Tak dianggap... sama sekali


Pernahkah kau tak salah, tapi disalahkan


Tak diberi kesempatan


Kuhidup dengan siapa


Kutak tahu kau siapa...


Kau kekasihku tapi orang lain bagiku


Kau dengan dirimu saja


Kau dengan duniamu saja...


Teruskanlah teruskanlah...


Kau begitu


Lirik lagu Agnes Mo terdengar sampai ke hati. Alunan musik yang Viona nyalakan dengan suara pelan dari galeri musik di hapenya. Membuatnya hanya bisa melamun seorang diri di teras villa mendiang Jonathan.


Matanya menerawang jauh, mengingat semua kisah dalam hidupnya.


Di dalam Dzakki sedang asyik bergulat dengan Ayah angkatnya. Seperti biasa, mereka memiliki dunia sendiri ketika sedanh berduaan.


Dunia laki-laki yang keras dan selalu ada pukulan. Sesekali Viona mendengar teriak serta tawa Dzakki menggema.


Baru kali ini ia mendengarnya lagi, setelah hampir tiga minggu mereka tinggal di sini.


Ada senang terselip di dada Viona.


Dzakki dan Roger, memang tak bisa dipisahkan.


Meski mereka bukanlah ayah dan anak kandung, keduanya memiliki ikatan batin yang kuat serta chamistry yang luar biasa.


Bahkan mengalahkan kedekatan Viona sendiri sebagai ibu kandung yang melahirkan Dzakki.


Viona menengok ke arah jam dinding. Pukul sembilan malam kurang.

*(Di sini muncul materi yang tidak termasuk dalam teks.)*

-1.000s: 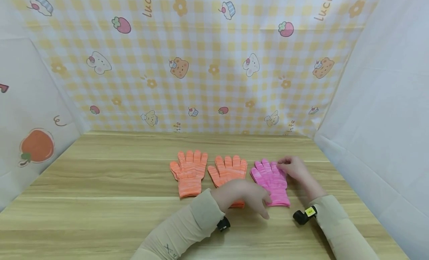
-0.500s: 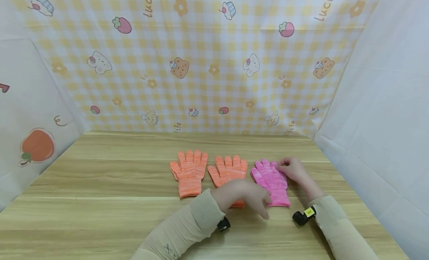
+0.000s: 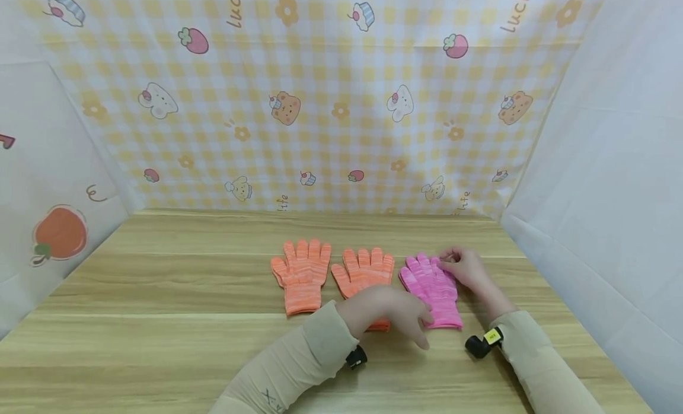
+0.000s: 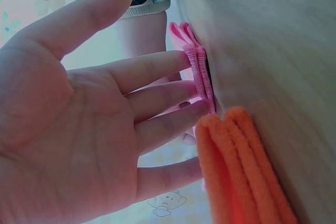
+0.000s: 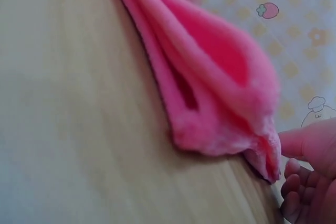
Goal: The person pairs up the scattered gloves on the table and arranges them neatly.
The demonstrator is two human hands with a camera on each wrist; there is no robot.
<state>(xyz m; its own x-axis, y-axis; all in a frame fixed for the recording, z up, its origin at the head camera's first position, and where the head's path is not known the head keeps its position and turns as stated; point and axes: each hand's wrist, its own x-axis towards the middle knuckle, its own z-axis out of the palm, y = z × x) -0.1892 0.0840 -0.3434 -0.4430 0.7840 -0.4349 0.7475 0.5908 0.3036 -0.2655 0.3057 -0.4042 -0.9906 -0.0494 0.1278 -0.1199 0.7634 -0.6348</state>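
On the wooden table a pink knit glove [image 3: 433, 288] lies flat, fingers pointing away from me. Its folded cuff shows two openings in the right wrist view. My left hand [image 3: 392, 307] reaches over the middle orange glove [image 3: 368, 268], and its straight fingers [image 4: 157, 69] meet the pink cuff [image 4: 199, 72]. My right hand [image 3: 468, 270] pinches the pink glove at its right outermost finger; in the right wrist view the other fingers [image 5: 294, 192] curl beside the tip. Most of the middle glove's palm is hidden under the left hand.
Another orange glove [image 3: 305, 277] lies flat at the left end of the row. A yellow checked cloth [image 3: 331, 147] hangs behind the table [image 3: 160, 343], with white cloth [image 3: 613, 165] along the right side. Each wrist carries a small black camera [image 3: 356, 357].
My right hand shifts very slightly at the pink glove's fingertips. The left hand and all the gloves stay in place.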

Dan suara Roger maupun Dzakki kini tak lagi ia dengar.


Viona memutuskan masuk rumah melihat keadaan keduanya.


Senyumnya mengembang.


Dzakki dan Roger sudah tepar diatas matras.

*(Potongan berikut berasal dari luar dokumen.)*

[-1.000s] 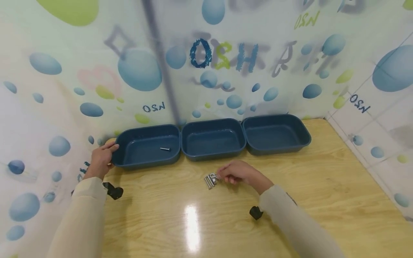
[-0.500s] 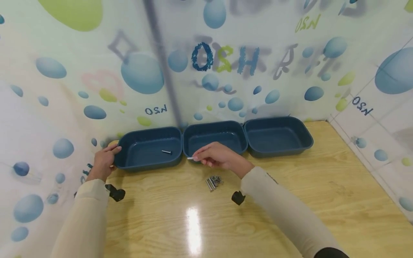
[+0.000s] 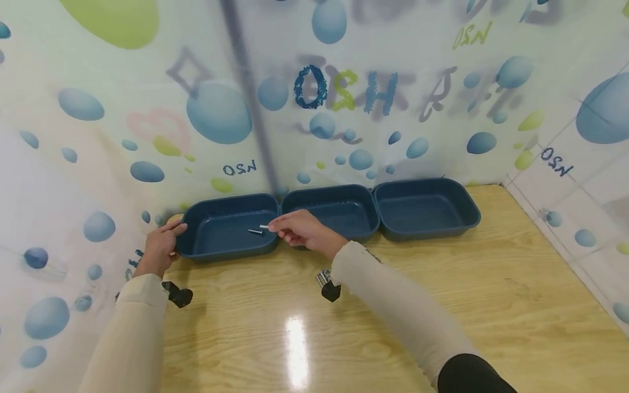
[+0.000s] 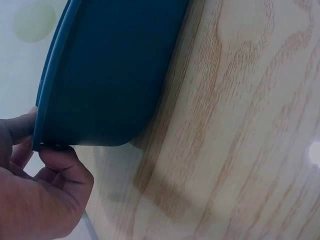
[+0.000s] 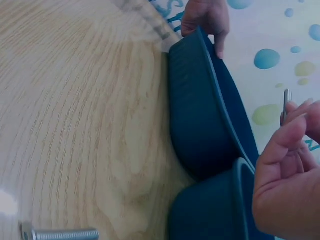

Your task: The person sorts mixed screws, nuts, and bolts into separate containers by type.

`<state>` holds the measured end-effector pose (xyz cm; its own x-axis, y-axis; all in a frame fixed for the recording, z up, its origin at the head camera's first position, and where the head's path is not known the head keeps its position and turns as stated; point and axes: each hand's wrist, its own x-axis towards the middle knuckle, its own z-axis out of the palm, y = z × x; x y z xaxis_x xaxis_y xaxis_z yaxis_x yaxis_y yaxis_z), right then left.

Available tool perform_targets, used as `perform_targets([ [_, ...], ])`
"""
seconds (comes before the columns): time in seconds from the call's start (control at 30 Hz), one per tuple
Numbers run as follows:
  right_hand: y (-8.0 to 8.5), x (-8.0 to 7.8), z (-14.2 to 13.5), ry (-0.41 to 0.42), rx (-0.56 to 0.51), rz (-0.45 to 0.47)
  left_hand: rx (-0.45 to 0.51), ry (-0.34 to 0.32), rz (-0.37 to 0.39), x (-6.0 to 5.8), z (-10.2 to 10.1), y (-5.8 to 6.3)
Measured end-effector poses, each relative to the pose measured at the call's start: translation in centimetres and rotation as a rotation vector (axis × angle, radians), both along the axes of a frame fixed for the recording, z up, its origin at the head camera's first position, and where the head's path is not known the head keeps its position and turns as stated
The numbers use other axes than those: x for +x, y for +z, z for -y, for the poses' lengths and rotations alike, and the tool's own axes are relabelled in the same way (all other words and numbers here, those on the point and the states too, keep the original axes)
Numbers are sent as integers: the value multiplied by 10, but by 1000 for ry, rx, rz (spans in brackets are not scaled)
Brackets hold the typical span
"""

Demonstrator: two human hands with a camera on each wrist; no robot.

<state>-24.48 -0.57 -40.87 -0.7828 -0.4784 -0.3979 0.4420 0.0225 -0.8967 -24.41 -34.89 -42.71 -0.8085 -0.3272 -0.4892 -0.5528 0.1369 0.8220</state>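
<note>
At the far left my left hand [image 3: 158,248] grips the end of the left blue plastic bin [image 3: 216,226]. The left wrist view shows thumb and fingers pinching its rim [image 4: 44,95]. My right hand [image 3: 307,230] pinches a small metal bolt [image 3: 264,226] between thumb and fingertips, held over the right end of that same bin. Another bolt [image 3: 255,232] lies on the bin's floor, just left of the pinched one. In the right wrist view the shank of the held bolt [image 5: 287,102] sticks up from the fingertips; its head is hidden.
A middle bin [image 3: 354,215], partly behind my right hand, and a right bin [image 3: 425,210] continue the row along the patterned wall. On the wooden table, several metal fasteners [image 3: 321,277] lie partly covered by the right wrist camera [image 3: 331,291]. One table bolt [image 5: 65,234] shows up close.
My right hand has lifted a bolt from the fasteners on the table and carried it left, past the middle bin, to over the left bin. The left hand has stayed on the bin's end.
</note>
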Motion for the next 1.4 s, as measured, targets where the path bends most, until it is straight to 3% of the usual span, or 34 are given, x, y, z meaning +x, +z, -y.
perform_targets([
  [0.2,-6,-7,17,-55,7,14,16,2,-11,0,1,-2],
  [0.53,-7,-10,30,-52,-21,30,17,-10,-10,0,0,-2],
  [1.03,-7,-11,28,-16,-6,24,28,-11,27,1,0,0],
  [1.4,-1,-5,22,27,4,-11,27,-24,6,1,-1,0],
])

Dengan berjinjit, Viona memasuki area ruang bermain. Perlahan mengangkat tubuh Dzakki, namun... ternyata baru ia sadari kalau putranya itu kini sudah besar. Hingga ia cukup kewalahan menggendong Dzakki yang semakin berat.


"Biar aku yang angkat!" kata Roger yang ternyata kembali bangun.


Viona tak menyerah. Dzakki adalah putranya.


Dengan perjuangan lumayan keras, ia mengangkat Dzakki terengah-engah dan memindahkan masuk kamarnya.


"Dasar perempuan yang keras kepala!" sungut Roger pelan tapi jelas. Dan rutukan Roger terdengar telinga Viona.


Roger bangkit. Masuk kamar lain.


Ia menggigil merasakan tubuhnya sakit keseluruhan. Namun berusaha tak dihiraukan.


Giginya bergemelutuk, menahan hawa dingin dari dalam tubuhnya yang agak gemetar.


Viona kini ikut berbaring disamping sang putra. Mengusap lembut wajah Dzakki yang mulus dan bersinar indah. Menetes air mata Viona.


Anakku... Maafkan Mamimu ini, Sayang! Mami terlalu egois dan mau menang sendiri. Mami tak pernah memikirkan perasaanmu. Tak sadar, telah menyakitimu! Kamu pasti berat menjalani hidup ini sendirian. Dan perlahan, kekacauan hidup Mami, telah Mami salurkan pula pada hidup serta masa depanmu!


Airmatanya mengalir deras.


Malu pada putranya.


Malu oleh kelakuannya yang tak pernah bisa dewasa.


Bahkan Dzakki jauh lebih dewasa dengan berani memarahi Roger yang memakinya karena kesalahan Viona sendiri.


Viona perlahan bangkit dari tidurnya. Kini tujuannya adalah Roger. Ia harus berdiskusi dengan pria itu untuk minta pendapatnya.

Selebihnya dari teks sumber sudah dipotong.